Lysander überlegte, ob das wohl ein Scherz oder eine Fangfrage war. Er entschied sich, die Frage ernst zu nehmen.

»Sehr gut. Als ich vorhin auf dem Weg hierher den Ring entlangging, war ich wieder zutiefst beeindruckt. Die Bauten sind einfach grandios, und das Ganze so großzügig angelegt wie sonst in keiner –«

»Sie mögen den Ring?«, fragte Hoff zweifelnd.

»Und wie. Ich finde ihn –«

»Sie wissen aber, dass diese Gebäude praktisch neu sind? Keines zählt mehr als ein paar Jahrzehnte, wenn überhaupt.«

»Meinen Reiseführer habe ich aufmerksam geles-«

Da bohrte Hoff ihm doch tatsächlich einen Finger in den Arm, mit zerquältem Stirnrunzeln und zirkumflexartig erhobenen Augenbrauen.

»Ich verabscheue den Ring«, sagte Hoff mit leicht bebender Stimme. »Der Ring ist eine groteske Zurschaustellung bourgeoisen Größenwahns. Er ist eine Beleidigung fürs Auge, ein Verstoß gegen Anstand, Ehre und Tradition. Ich kann seinen Anblick nicht ertragen. Neue Bauten, die als altehrwürdige Monumente posieren. Eine Schande. Wir Wiener Künstler sind uns ständig dieser Schande bewusst.« Er stieß Lysander noch einmal an, wie um seinen Worten Nachdruck zu verleihen, und ging weg.

»Du liebe Zeit … tut mir leid«, sagte Lysander zu Miss Bull. »Ich hatte ja keine Ahnung, dass dieses Thema so heikel ist.«

»Es ist nun mal so, das Künstlervölkchen darf dem Ring auf keinen Fall etwas abgewinnen«, erwiderte sie. Mit gesenkter Stimme fügte sie hinzu: »Obwohl ich das durchaus tue.«

»Ja, ich auch. In London haben wir nichts Vergleichbares.«

Sie hob den Kopf, um ihn anzusehen. Eine richtige Kindfrau, dachte Lysander, ich könnte sie ohne Weiteres auf dem Arm tragen.

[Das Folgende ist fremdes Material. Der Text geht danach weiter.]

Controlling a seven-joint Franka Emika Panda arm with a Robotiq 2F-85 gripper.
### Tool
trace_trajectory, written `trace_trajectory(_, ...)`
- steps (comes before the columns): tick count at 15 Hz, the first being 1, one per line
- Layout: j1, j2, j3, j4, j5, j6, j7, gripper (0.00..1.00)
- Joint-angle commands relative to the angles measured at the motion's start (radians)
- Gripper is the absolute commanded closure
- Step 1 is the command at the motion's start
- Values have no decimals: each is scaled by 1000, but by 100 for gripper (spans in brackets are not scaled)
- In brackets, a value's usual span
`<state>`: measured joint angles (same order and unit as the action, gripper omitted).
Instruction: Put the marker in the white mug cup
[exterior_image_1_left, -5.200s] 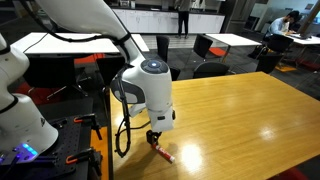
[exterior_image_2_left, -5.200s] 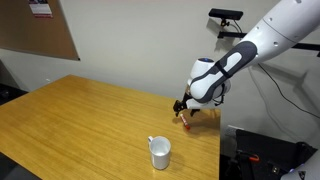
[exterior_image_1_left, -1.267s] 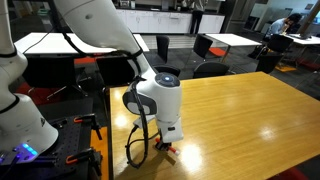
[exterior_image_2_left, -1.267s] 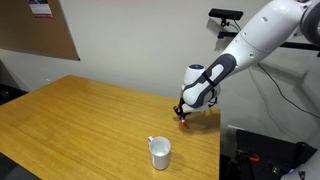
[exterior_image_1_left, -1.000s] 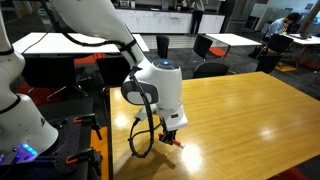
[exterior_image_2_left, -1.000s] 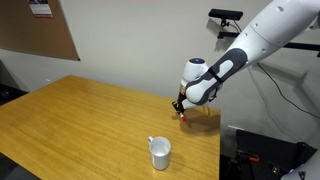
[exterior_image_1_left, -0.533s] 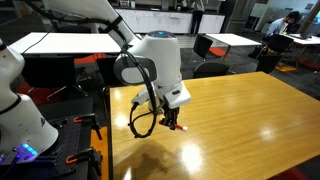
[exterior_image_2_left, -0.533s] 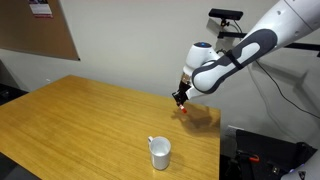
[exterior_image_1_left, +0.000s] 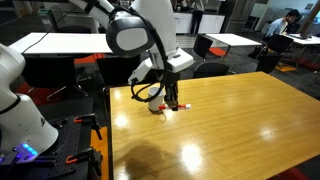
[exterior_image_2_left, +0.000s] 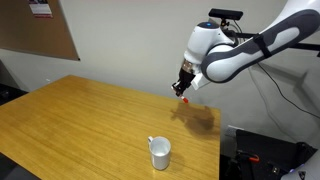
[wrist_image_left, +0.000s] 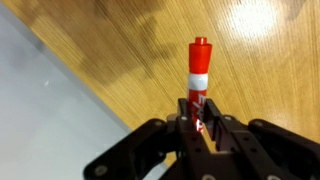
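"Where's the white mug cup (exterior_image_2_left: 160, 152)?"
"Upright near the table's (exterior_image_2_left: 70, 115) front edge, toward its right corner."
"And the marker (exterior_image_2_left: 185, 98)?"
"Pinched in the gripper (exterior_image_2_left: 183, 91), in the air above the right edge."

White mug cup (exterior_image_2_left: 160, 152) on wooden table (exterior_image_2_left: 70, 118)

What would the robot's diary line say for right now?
pincer: shut on marker | marker: held above table | white mug cup: upright on table, marker not yet inside
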<state>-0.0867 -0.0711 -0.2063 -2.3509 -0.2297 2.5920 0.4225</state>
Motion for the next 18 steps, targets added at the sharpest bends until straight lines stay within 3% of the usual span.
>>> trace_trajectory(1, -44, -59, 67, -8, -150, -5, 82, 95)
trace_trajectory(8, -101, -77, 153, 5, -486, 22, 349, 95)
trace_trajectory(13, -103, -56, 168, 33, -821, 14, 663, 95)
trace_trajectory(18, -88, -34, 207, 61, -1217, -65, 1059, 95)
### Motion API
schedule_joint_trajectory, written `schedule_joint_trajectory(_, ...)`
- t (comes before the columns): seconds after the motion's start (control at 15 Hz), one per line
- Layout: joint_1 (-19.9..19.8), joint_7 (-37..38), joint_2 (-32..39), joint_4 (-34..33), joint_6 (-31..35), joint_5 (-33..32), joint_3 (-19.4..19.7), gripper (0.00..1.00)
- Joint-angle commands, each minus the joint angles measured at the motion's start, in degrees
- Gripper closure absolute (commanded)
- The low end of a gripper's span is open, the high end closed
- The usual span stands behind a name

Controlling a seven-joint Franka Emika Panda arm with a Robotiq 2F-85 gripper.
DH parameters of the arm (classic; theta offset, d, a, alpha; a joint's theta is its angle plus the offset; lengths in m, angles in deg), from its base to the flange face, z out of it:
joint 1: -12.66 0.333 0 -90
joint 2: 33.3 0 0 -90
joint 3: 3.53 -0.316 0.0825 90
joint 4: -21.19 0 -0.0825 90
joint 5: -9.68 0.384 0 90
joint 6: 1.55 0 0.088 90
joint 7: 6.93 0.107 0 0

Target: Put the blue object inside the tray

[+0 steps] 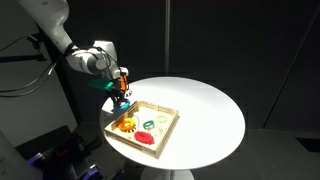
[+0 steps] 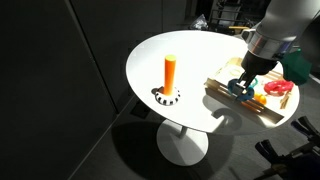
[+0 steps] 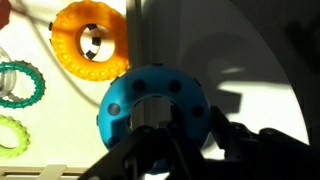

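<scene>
Dark drapes surround a white round table (image 1: 212, 108), where the tray (image 1: 156, 106) sits near the edge under the Panda arm. The gripper (image 1: 121, 96) appears pressed onto the blue object (image 3: 150, 104), pinching it just above the tray's corner. In the wrist view the piece seems to straddle a pale strip, likely the rim, with the orange gear (image 3: 90, 42) and a green ring (image 3: 15, 85) lying inside the tray close by. Released here, the piece could strike the rim and roll out onto the table, or settle crookedly on the gear. Lowered without shifting inward, the fingers might catch the rim and shove the tray. An orange cylinder (image 2: 170, 70) stands well apart.
</scene>
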Motion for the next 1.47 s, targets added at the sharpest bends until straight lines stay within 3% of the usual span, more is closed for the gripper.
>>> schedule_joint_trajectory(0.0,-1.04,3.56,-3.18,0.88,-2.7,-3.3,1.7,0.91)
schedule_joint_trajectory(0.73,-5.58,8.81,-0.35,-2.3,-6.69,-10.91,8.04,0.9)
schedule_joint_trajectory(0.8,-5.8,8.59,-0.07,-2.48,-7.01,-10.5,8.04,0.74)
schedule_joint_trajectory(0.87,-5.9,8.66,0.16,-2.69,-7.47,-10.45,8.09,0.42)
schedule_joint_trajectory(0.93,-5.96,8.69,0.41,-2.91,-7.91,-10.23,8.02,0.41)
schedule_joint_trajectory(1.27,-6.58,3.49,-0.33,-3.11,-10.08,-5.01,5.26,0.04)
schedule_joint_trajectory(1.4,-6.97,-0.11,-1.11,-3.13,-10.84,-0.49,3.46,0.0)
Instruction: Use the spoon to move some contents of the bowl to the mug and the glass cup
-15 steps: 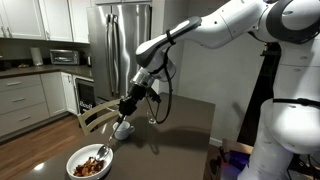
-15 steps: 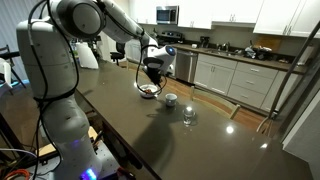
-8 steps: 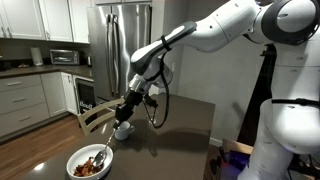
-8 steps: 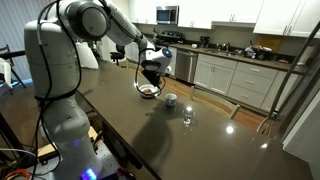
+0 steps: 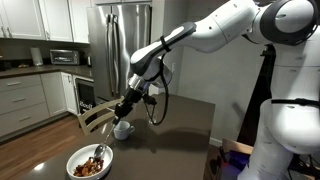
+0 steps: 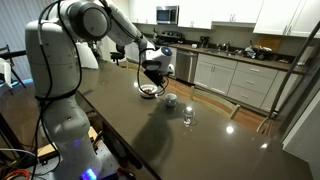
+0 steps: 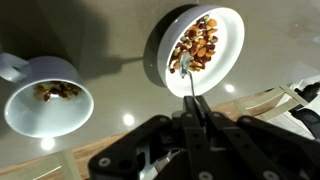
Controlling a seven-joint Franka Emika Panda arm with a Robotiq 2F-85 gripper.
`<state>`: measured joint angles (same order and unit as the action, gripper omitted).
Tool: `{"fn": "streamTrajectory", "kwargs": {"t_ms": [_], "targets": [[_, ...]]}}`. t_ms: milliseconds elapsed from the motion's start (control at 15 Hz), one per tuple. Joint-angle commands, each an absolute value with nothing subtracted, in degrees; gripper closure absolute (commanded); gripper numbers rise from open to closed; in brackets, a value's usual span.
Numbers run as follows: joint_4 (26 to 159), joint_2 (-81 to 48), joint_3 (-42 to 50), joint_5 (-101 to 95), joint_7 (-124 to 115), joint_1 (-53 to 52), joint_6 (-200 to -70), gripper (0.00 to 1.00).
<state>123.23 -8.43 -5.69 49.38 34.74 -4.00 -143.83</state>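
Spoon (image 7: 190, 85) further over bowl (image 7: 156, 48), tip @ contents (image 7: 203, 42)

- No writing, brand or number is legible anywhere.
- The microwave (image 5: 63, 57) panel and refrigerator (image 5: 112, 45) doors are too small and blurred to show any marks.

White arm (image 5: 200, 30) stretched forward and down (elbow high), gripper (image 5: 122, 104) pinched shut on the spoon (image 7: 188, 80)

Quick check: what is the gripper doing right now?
Gripper: closed, holding the spoon by its handle, tip over the bowl.
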Motion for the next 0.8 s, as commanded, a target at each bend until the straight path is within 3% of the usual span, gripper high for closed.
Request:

»Wann kann ich Sie porträtieren?«, fragte Miss Bull. »Sie bleiben doch noch eine Weile in der Stadt?«

»Ich denke schon. Mit Dr. Bensimon lässt es sich recht gut an – und so bin ich bestimmt noch einen Monat da, mindestens.«

»Dann schauen Sie doch mal nachmittags in meinem Atelier vorbei, damit ich zur Vorbereitung ein paar Skizzen anfertigen kann.« Sie wühlte in ihrem Täschchen herum und kritzelte eine Adresse auf einen Fetzen Papier.

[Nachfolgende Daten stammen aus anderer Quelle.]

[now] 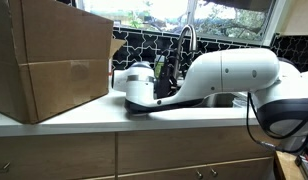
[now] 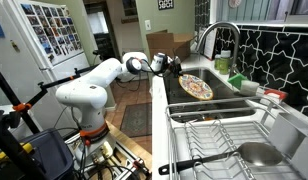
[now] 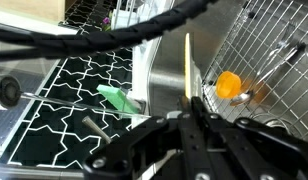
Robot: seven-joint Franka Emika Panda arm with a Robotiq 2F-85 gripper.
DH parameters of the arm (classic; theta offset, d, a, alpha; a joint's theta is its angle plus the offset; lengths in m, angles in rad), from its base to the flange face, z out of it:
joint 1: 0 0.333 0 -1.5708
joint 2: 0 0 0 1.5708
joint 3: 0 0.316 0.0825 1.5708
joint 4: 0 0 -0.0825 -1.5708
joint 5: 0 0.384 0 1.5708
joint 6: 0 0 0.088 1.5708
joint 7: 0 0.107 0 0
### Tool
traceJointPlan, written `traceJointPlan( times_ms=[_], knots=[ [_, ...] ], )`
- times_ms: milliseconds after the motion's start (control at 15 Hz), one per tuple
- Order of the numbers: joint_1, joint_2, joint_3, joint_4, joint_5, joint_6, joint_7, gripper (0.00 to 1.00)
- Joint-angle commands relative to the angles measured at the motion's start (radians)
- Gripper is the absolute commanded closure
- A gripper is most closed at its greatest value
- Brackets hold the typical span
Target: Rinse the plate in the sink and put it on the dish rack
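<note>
A round plate (image 2: 197,87) with a brown pattern is held over the sink (image 2: 222,100). My gripper (image 2: 175,69) is shut on its near rim. In the wrist view the plate shows edge-on as a thin yellow line (image 3: 187,62) rising from between my closed fingers (image 3: 191,104). The wire dish rack (image 2: 226,132) stands beside the sink, nearer the camera, and shows at the right of the wrist view (image 3: 269,45). In an exterior view my white arm hides the plate, and the gripper (image 1: 164,76) is only partly seen by the faucet (image 1: 185,42).
A large cardboard box (image 1: 52,55) stands on the counter. The tall faucet (image 2: 216,36) arches over the sink. A metal pan (image 2: 256,153) lies in the rack. A green sponge (image 3: 119,98) and an orange object (image 3: 229,84) are nearby.
</note>
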Motion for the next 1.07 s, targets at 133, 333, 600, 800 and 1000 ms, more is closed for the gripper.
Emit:
traceJointPlan(
  times_ms=[133,333,600,800,1000],
  knots=[
    [0.006,-0.012,-0.009,-0.009,0.003,-0.058,-0.002,0.98],
    [0.016,-0.028,-0.023,-0.027,-0.020,-0.103,-0.032,0.98],
    [0.036,-0.035,-0.045,-0.052,-0.068,-0.167,-0.117,0.98],
    [0.056,-0.038,-0.064,-0.078,-0.115,-0.209,-0.197,0.98],
    [0.078,-0.050,-0.076,-0.125,-0.153,-0.244,-0.256,0.98]
  ],
)
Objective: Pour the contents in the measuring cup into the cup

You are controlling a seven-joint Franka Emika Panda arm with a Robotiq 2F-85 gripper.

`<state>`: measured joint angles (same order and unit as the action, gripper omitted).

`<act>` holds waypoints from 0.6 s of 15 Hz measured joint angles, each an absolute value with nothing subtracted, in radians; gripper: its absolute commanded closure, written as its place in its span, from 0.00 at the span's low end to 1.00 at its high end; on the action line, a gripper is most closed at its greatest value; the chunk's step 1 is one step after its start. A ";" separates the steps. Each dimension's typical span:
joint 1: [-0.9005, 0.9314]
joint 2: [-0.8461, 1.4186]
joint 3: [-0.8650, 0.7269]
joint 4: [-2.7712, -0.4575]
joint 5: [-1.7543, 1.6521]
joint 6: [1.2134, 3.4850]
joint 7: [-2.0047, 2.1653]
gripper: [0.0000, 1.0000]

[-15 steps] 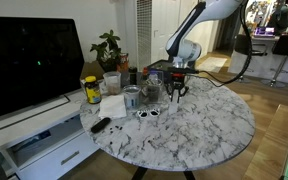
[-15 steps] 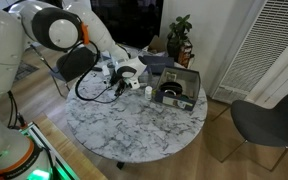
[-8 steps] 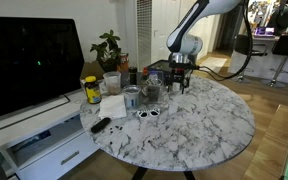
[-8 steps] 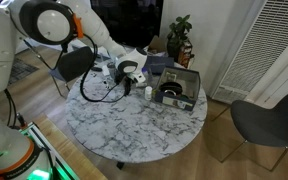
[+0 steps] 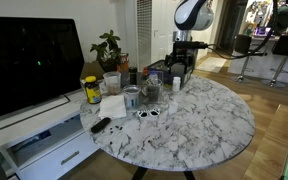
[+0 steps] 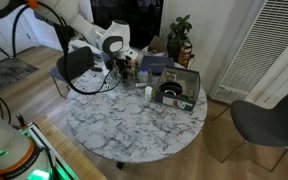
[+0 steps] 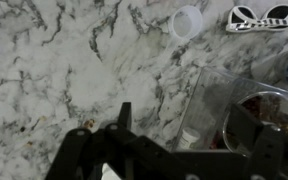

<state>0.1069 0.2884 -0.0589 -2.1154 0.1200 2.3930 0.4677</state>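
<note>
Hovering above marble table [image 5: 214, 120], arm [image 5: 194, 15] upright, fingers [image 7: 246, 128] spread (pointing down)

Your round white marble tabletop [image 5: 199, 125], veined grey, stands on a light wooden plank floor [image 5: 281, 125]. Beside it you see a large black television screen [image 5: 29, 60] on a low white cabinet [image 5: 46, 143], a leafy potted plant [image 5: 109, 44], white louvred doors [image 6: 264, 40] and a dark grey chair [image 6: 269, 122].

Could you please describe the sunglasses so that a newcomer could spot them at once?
Start at the round marble table beside the dark screen. Just in front of the cluster of containers near that screen, the sunglasses lie flat on the marble: white frame, dark lenses, the only eyewear there.
</note>
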 measured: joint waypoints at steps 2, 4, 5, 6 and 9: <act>0.118 0.189 -0.054 -2.181 0.039 2.402 0.454 0.00; 0.121 0.099 -0.037 -2.239 -0.030 2.406 0.433 0.00; 0.121 0.059 -0.024 -2.266 -0.049 2.410 0.412 0.00; 0.121 0.027 -0.012 -2.287 -0.055 2.412 0.397 0.00; 0.121 -0.009 -0.002 -2.316 -0.062 2.414 0.381 0.00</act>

»Es liegt etwas außerhalb. Sie können mit der Bahn nach Ottakring fahren und vom Bahnhof aus laufen. Beim ersten Mal nehmen Sie zur Sicherheit vielleicht lieber einen Fiaker. Wie wäre es mit Montag um vier?«

»Also gut.« Lysander las die Adresse. War das klug? Doch irgendwie reizte es ihn. »Danke.«

Sie legte ihm die Hand auf den Arm. »Wunderbar. Sie haben ein ausgesprochen interessantes Gesicht.« Sie blickte sich um. »Ich sehe mal lieber nach Udo, für den Fall, dass er sich noch mehr aufregt. Bis Montag.« Lächelnd entfernte sie sich, und das Klingeln ihrer Glöckchen ging rasch im allgemeinen Gesprächslärm unter.